** Opening Material shown block **

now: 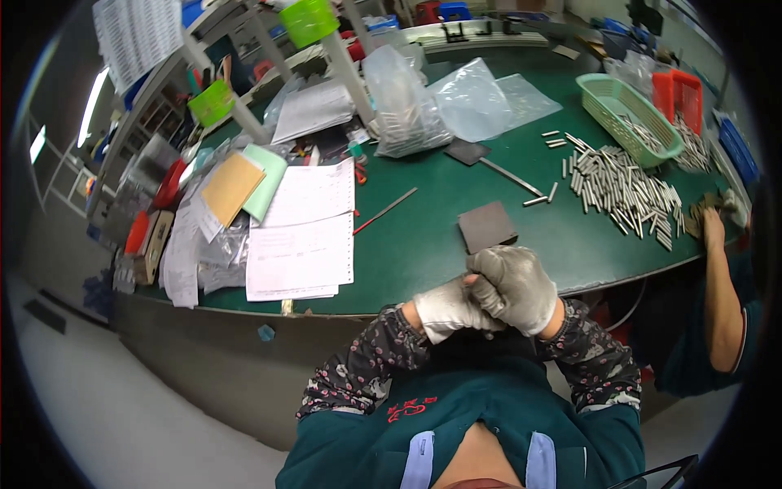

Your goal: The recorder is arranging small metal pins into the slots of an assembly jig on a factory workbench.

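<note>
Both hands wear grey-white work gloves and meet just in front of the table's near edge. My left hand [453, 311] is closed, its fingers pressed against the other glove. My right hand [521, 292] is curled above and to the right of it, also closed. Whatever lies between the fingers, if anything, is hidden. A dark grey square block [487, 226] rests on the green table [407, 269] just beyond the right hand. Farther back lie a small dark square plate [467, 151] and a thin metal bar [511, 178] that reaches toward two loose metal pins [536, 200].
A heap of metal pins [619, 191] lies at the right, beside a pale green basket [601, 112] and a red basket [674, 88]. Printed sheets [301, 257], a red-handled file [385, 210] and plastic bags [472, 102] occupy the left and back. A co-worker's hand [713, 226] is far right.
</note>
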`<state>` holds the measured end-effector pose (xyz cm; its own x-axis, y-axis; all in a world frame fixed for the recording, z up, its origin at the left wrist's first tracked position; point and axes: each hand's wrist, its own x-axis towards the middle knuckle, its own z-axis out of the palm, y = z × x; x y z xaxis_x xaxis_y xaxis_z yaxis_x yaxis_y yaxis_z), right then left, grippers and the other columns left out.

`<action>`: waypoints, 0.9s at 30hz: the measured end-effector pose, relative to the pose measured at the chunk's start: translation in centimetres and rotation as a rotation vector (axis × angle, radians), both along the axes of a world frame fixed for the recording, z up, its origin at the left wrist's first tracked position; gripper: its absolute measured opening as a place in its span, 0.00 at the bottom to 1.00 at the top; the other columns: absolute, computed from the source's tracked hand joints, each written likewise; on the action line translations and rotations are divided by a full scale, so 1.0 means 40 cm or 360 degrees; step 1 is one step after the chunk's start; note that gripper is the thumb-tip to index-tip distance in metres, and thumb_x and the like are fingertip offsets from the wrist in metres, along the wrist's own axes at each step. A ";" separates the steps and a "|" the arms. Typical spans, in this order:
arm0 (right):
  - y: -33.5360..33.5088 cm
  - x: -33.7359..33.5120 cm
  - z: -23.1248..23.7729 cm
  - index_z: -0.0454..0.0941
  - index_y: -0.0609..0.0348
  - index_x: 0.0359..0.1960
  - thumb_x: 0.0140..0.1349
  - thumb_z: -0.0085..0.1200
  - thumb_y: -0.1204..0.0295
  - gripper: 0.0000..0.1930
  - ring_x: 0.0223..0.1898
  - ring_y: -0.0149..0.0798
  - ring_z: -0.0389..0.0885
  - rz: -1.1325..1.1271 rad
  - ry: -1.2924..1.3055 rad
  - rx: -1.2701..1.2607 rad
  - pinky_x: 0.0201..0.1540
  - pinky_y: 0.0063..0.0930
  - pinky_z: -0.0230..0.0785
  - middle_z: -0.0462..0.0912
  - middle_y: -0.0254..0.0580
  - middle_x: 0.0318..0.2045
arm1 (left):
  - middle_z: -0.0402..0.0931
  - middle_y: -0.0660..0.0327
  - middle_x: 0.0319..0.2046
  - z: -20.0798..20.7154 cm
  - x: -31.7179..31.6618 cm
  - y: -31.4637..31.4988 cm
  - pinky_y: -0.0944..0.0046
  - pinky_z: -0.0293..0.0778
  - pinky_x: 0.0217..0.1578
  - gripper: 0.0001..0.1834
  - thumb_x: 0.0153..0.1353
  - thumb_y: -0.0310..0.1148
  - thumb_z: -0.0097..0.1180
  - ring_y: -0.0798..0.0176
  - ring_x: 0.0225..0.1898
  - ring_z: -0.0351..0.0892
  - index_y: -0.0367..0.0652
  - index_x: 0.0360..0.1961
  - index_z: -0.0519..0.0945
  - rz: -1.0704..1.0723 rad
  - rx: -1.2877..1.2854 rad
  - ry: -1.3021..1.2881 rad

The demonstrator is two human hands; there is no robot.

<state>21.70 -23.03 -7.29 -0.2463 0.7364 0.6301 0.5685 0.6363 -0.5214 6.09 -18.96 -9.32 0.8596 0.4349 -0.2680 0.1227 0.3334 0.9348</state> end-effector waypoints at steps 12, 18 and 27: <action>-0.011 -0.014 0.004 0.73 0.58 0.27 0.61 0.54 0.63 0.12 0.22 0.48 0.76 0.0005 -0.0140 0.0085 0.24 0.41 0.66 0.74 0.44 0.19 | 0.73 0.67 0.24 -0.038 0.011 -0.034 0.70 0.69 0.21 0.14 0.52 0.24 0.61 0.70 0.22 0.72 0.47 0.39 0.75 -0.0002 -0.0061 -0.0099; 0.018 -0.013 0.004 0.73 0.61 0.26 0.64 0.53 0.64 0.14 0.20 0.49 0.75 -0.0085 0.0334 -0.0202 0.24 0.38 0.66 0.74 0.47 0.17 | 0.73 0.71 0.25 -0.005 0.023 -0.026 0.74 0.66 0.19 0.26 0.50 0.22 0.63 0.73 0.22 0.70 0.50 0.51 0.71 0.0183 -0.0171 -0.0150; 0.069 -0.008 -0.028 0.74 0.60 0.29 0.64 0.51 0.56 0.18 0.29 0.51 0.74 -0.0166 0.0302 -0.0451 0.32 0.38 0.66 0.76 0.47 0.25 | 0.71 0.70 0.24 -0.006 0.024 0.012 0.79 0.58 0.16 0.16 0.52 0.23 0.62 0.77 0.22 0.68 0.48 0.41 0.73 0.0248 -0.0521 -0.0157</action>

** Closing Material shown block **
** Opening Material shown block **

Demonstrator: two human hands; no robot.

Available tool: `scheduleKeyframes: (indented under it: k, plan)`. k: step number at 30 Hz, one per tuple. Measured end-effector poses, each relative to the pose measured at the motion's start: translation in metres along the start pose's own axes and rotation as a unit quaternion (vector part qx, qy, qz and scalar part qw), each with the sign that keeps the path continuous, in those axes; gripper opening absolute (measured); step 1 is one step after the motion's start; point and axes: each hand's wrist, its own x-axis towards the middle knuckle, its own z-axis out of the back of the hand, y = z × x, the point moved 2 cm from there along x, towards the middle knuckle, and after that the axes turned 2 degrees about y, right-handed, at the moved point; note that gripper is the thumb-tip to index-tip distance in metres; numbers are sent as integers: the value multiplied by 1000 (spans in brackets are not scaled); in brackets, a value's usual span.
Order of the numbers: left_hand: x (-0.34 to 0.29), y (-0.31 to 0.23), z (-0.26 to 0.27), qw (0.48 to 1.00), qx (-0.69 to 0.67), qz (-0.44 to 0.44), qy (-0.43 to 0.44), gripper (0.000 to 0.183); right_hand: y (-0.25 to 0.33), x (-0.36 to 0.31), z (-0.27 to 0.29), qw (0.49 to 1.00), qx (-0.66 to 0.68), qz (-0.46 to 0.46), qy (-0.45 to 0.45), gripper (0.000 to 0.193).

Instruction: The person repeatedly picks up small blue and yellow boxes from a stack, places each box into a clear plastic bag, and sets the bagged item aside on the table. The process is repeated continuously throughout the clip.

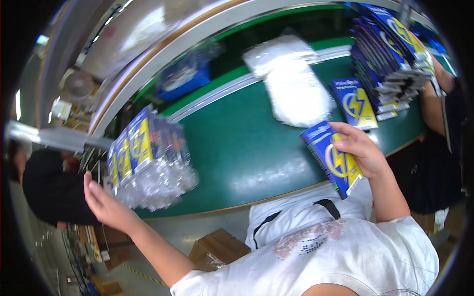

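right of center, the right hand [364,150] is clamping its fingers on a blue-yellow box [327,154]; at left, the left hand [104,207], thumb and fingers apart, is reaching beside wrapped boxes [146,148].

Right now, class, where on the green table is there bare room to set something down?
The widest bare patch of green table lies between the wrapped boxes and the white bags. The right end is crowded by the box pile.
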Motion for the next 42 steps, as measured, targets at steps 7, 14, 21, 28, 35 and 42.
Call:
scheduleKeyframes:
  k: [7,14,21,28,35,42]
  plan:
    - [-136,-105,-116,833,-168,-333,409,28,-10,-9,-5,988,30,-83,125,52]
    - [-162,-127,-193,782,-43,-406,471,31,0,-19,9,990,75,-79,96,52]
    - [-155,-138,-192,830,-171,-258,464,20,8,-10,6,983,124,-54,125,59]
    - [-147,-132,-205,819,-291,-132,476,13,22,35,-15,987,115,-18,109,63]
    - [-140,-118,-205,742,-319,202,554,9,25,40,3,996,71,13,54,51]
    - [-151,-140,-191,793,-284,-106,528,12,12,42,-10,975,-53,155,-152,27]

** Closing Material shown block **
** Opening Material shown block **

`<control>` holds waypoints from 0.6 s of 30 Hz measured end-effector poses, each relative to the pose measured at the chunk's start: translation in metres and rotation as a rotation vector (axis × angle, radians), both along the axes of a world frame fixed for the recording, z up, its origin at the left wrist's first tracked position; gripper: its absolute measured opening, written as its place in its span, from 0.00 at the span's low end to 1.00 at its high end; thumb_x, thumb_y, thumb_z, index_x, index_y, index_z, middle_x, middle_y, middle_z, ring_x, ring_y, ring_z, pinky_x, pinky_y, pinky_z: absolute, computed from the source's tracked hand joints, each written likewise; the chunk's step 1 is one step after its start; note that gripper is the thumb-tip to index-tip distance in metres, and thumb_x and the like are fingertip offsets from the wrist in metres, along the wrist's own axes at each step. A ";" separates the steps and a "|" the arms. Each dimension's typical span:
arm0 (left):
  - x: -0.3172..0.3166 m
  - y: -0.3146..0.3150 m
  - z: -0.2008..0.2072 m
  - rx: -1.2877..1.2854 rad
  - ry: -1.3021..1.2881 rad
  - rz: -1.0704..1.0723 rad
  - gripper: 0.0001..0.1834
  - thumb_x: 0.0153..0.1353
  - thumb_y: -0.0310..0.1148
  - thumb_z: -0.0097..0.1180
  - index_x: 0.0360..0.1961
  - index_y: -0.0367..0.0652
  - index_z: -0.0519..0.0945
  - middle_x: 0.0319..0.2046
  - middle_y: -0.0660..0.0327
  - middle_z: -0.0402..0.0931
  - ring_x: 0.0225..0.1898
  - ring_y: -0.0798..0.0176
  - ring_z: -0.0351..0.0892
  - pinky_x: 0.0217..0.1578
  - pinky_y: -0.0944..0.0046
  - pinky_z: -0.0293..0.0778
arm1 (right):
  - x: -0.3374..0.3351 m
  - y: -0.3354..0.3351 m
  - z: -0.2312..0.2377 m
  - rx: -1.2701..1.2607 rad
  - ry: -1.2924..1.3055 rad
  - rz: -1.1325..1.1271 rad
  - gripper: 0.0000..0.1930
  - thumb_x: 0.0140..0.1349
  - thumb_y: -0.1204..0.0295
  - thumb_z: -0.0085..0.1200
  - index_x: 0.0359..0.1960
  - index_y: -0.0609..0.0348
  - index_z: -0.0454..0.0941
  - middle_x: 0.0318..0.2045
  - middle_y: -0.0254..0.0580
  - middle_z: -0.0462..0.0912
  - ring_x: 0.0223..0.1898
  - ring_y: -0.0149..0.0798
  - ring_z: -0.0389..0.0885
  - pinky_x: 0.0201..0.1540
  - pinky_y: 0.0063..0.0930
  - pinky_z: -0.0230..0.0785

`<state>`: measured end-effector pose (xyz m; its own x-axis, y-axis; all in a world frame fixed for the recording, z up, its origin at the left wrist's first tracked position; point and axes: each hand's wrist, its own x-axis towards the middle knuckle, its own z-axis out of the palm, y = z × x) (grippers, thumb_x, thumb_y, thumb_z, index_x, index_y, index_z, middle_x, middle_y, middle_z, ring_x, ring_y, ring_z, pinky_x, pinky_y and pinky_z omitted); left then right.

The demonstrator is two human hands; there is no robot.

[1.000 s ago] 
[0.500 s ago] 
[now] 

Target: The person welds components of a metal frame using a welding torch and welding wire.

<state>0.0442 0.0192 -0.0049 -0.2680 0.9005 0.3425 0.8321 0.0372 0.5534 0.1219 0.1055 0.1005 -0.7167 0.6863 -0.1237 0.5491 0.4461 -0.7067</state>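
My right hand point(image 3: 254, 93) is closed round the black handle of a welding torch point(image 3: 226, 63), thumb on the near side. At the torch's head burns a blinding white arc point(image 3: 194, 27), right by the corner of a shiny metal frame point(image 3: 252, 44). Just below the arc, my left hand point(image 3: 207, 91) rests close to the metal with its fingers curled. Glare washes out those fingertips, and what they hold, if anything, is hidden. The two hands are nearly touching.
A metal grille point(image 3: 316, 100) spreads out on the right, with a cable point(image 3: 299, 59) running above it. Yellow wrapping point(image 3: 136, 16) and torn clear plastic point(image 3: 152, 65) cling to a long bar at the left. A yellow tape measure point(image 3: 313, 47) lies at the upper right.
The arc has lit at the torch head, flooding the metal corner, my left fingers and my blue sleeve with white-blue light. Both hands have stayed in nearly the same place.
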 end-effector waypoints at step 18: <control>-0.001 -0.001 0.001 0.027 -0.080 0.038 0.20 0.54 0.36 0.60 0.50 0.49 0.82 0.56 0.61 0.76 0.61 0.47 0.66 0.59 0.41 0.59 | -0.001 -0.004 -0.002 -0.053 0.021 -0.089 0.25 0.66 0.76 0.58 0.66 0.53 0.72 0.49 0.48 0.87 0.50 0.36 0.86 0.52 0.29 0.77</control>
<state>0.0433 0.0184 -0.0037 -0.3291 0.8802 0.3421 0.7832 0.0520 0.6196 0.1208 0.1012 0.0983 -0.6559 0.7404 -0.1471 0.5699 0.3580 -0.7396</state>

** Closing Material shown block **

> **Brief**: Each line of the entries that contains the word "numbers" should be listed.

> **Written solution**:
Available tool: `scheduleKeyframes: (indented under it: k, plan)`. k: step number at 30 Hz, one per tuple. Measured end-effector poses, each relative to the pose measured at the motion's start: translation in metres along the start pose's own axes and rotation as a unit quaternion (vector part qx, qy, qz and scalar part qw), each with the sign that keeps the path continuous, in those axes; gripper opening absolute (measured); step 1 is one step after the motion's start; point and axes: each hand's wrist, its own x-axis towards the middle knuckle, its own z-axis out of the back of the hand, y = z × x, the point moved 2 cm from there along x, towards the middle knuckle, and after that the axes turned 2 degrees about y, right-handed, at the moved point; note that gripper is the thumb-tip to index-tip distance in metres; numbers are sent as integers: the value multiplied by 1000 (spans in brackets are not scaled); in brackets, a value's usual span.
Order of the numbers: left_hand: x (-0.34 to 0.29), y (-0.31 to 0.23), z (-0.26 to 0.27), qw (0.48 to 1.00), qx (-0.69 to 0.67), qz (-0.44 to 0.44), qy (-0.43 to 0.44), gripper (0.000 to 0.183); right_hand: y (-0.25 to 0.33), x (-0.36 to 0.31), z (-0.27 to 0.29), qw (0.49 to 1.00), qx (-0.66 to 0.68), qz (-0.46 to 0.46), qy (-0.45 to 0.45), gripper (0.000 to 0.193).

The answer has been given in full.